Hello,
I have recently been trying to use cuda in Fortan for a project which requires finding the inverse of a matrix. I am first finding the Bunch-Kaufman factorization of a symmetric matrix via cusolverDnDsytrf then attempting to find the inverse with cusolverDnDsytri.
I did find this post which is similar to my problem: Wrong output of Matrix Inversion using cuSOLVER. However, as far as I can tell I am not messing around with non-blocking streams. I’m also new to using cuda though, so I’m not sure..
For compilation I’m using nvfortran from nvhpc version 24.9.
Would anyone be able to help figure out what I’m doing wrong?
Here is an example with a 3 by 3 symmetric matrix:
program symmetric_inverse
use cusolverDn
use cublas
integer n,lwork_factor,lwork_solve,error,col,row
parameter(n=3)
double precision A(n,n), A_inv(n,n), I(n,n)
double precision, device :: dA_inv(n,n), dI(n,n), dA(n,n)
double precision, allocatable, device :: dwork_factor(:)
double precision, allocatable, device :: dwork_solve(:)
integer, device :: pivots(n)
integer, device :: devinfo
integer local_devinfo
type(cusolverDnHandle) :: h
A = reshape((/ -1, 2, 0, 2, -5, 0, 0, 0, -1 /), shape(A))
C send A to device so A can be inverted
dA_inv = A
C get the cusolver handle
error = cusolverDnCreate(h)
if (error .ne. CUBLAS_STATUS_SUCCESS) then
print*, 'Could not create handle', error
stop
endif
C get the buffer size needed for LDL^T calculations
error = cusolverDnDsytrf_buffersize(h,n,dA_inv,n,lwork_factor)

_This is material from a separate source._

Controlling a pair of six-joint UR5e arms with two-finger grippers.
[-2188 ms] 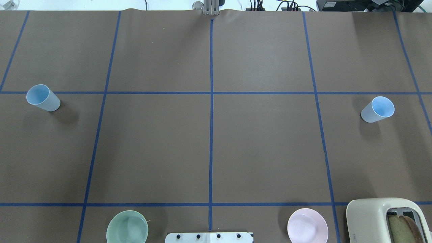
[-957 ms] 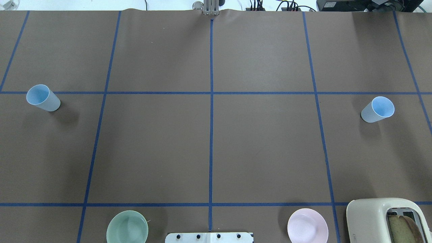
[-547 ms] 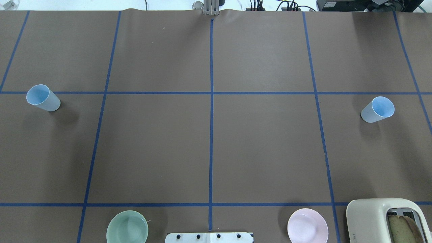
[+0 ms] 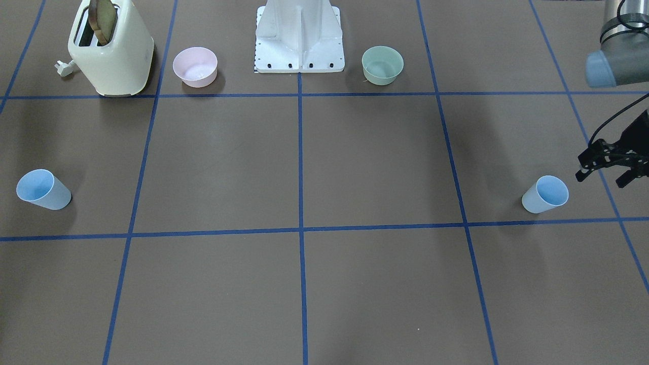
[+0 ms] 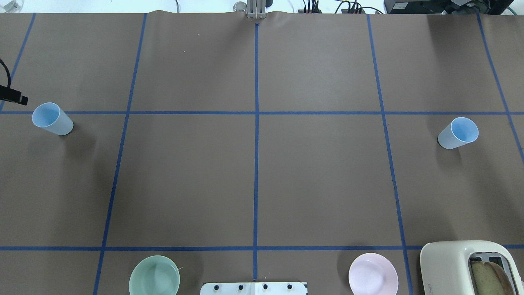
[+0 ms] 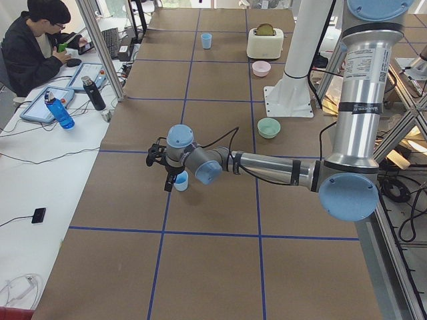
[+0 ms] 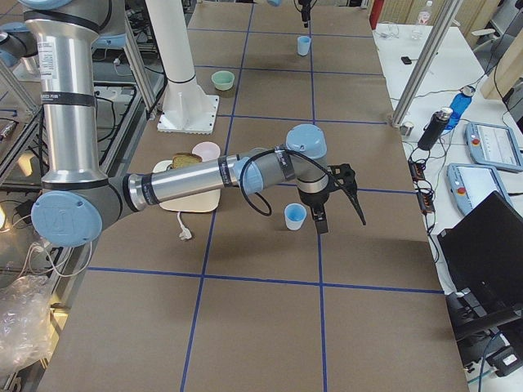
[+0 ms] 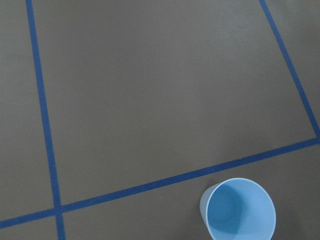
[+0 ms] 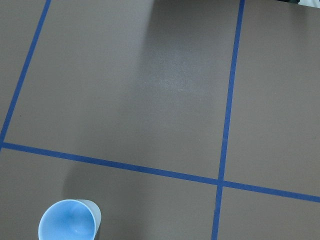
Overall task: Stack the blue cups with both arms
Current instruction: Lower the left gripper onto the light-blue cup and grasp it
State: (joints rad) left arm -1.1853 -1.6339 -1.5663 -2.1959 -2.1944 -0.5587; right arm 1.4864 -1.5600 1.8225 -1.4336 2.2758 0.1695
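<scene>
The left gripper [image 4: 602, 178] is hovering above the table [image 5: 319, 180] with its jaws standing apart and nothing between them. The left cup [image 4: 545, 194] is standing upright, mouth up, below this gripper and to its inner side, towards the table's middle, near it but not touching. In the left wrist view the cup is showing only at the lower right corner, so the gripper is not yet lying over it. The cup's long axis is running vertical, so a grasp is probably asking for a shift inward and then a descent, with the jaws closing across the wall.

The right gripper [image 7: 341, 222] is showing only in the side view from the robot's right end, where it is hanging just beside the right cup [image 7: 295, 216], which is also upright. Whether its jaws are spread or closed, one cannot tell. Each gripper is lying nearer to its own cup, and the two cups are standing well apart from each other, so at least one is probably needing a carry towards the other.
</scene>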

if (error .ne. CUBLAS_STATUS_SUCCESS) then
print*, 'Could not get get LDL^T buffer size', error
stop
endif
C allocate the workspace
allocate(dwork_factor(lwork_factor))
C Compute the LDL^T factorization
error = cusolverDnDsytrf(h,CUBLAS_FILL_MODE_UPPER,
& n,dA_inv,n,pivots,dwork_factor,
& lwork_factor,devinfo)
local_devinfo = devinfo
if ((error.ne.CUBLAS_STATUS_SUCCESS).or.(local_devinfo.ne.0)) then
print*, 'Could not find the LDL^T factorization', error
print*, 'SYTRF Info:', local_devinfo
stop
endif
C get the buffer size needed for inverse calculations
error = cusolverDnDsytri_buffersize(h,CUBLAS_FILL_MODE_UPPER,
& n,dA_inv,n,pivots,lwork_solve)
if(error.ne.CUBLAS_STATUS_SUCCESS) then
print*, 'Could not get inverse buffer size', error
stop
endif
C Find the inverse of the matrix
allocate(dwork_solve(lwork_solve))
error = cusolverDnDsytri(h,CUBLAS_FILL_MODE_UPPER,
& n,dA_inv,n,pivots,dwork_solve,
& lwork_solve,devinfo)
local_devinfo = devinfo
if((error.ne.CUBLAS_STATUS_SUCCESS).or.(local_devinfo.ne.0)) then
print*, 'Could not compute the inverse from LDL', error
print*, 'SYTRI Info:', local_devinfo
stop
endif
C get the inverse from device
A_inv = dA_inv
C fill in the lower triangle of A
C since upper is used for results in previous blas calls
do row=1, n
do col=row+1, n
A_inv(col,row) = A_inv(row,col)
enddo
enddo
C send A and the now symmetric A_inv to device
dA_inv = A_inv
dA = A
C do A*A_inv
call cublasDgemm('N','N',n,n,n,1.0d0,dA,n,dA_inv,n,0.0d0,dI,n)
C get result of A*A_inv
I = dI
C print the results
print*, A, '\n'
print*, A_inv, '\n'
print*, I, '\n'
deallocate(dwork_factor)
deallocate(dwork_solve)
error = cusolverDnDestroy(h)
end
Thank you!